*** Block opens ***

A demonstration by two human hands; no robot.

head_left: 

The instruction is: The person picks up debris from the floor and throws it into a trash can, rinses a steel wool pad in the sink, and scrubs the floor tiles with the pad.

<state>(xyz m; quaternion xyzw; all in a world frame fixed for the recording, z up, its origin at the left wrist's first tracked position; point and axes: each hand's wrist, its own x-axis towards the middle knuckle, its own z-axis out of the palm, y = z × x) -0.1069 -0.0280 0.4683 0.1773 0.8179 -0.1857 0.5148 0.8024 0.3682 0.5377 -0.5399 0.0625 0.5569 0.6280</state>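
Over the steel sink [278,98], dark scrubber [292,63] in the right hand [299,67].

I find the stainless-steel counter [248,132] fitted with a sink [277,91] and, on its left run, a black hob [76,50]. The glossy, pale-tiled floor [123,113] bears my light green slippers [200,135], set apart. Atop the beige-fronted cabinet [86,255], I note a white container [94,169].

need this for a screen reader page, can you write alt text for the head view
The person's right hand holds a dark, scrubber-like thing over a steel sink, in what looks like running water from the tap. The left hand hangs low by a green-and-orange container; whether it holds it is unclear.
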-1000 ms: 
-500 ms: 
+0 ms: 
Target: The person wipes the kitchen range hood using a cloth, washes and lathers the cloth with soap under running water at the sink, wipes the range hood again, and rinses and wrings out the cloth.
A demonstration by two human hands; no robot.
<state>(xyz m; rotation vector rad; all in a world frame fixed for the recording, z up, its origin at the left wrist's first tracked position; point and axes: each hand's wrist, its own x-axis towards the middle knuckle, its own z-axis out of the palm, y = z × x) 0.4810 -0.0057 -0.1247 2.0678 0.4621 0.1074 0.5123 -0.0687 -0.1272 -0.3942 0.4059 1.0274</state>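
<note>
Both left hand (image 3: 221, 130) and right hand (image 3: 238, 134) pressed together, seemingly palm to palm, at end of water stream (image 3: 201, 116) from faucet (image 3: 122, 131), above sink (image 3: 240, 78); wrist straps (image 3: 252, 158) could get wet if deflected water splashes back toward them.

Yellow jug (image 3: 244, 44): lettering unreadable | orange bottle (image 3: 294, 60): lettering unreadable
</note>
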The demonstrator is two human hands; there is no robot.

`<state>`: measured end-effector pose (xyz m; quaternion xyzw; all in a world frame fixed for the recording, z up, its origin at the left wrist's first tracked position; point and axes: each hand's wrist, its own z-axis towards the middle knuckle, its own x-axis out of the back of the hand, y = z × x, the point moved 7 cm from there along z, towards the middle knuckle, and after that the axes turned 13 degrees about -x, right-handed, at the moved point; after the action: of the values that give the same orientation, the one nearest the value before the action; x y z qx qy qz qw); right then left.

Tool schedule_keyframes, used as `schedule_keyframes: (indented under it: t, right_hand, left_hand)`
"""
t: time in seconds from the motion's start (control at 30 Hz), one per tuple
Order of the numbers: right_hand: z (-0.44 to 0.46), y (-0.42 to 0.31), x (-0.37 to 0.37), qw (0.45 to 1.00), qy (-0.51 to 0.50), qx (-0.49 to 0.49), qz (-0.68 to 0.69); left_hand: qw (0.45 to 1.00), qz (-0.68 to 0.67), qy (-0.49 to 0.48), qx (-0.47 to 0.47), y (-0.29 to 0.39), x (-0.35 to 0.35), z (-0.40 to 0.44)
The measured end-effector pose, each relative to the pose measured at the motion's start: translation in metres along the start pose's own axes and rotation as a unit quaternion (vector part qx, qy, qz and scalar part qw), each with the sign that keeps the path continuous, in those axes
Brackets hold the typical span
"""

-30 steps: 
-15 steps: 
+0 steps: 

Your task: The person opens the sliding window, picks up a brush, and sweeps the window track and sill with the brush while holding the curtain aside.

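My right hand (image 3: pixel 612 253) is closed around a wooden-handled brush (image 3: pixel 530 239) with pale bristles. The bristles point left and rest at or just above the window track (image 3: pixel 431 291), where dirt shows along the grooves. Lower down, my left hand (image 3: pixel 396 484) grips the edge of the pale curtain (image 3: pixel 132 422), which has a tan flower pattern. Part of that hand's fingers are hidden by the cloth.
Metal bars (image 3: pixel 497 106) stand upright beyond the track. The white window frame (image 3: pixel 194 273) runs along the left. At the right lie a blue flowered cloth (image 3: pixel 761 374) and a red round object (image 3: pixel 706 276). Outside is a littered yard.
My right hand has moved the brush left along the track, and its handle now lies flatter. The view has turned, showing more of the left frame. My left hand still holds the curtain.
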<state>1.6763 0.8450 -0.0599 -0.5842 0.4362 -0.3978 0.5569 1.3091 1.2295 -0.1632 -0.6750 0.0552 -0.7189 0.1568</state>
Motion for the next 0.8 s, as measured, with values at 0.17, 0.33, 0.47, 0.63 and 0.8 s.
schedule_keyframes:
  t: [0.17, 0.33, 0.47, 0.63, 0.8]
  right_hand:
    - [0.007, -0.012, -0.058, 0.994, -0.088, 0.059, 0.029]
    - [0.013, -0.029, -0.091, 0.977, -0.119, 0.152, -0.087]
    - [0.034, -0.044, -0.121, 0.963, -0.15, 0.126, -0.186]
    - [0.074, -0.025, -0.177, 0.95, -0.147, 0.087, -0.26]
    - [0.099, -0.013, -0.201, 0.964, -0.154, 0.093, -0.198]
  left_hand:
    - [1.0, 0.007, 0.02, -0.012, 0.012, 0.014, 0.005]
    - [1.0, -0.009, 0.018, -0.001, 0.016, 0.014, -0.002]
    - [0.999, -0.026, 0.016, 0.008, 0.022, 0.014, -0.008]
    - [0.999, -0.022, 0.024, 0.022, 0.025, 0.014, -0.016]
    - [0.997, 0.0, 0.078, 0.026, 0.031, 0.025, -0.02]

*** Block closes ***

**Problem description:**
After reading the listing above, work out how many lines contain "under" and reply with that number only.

**Task output:**
2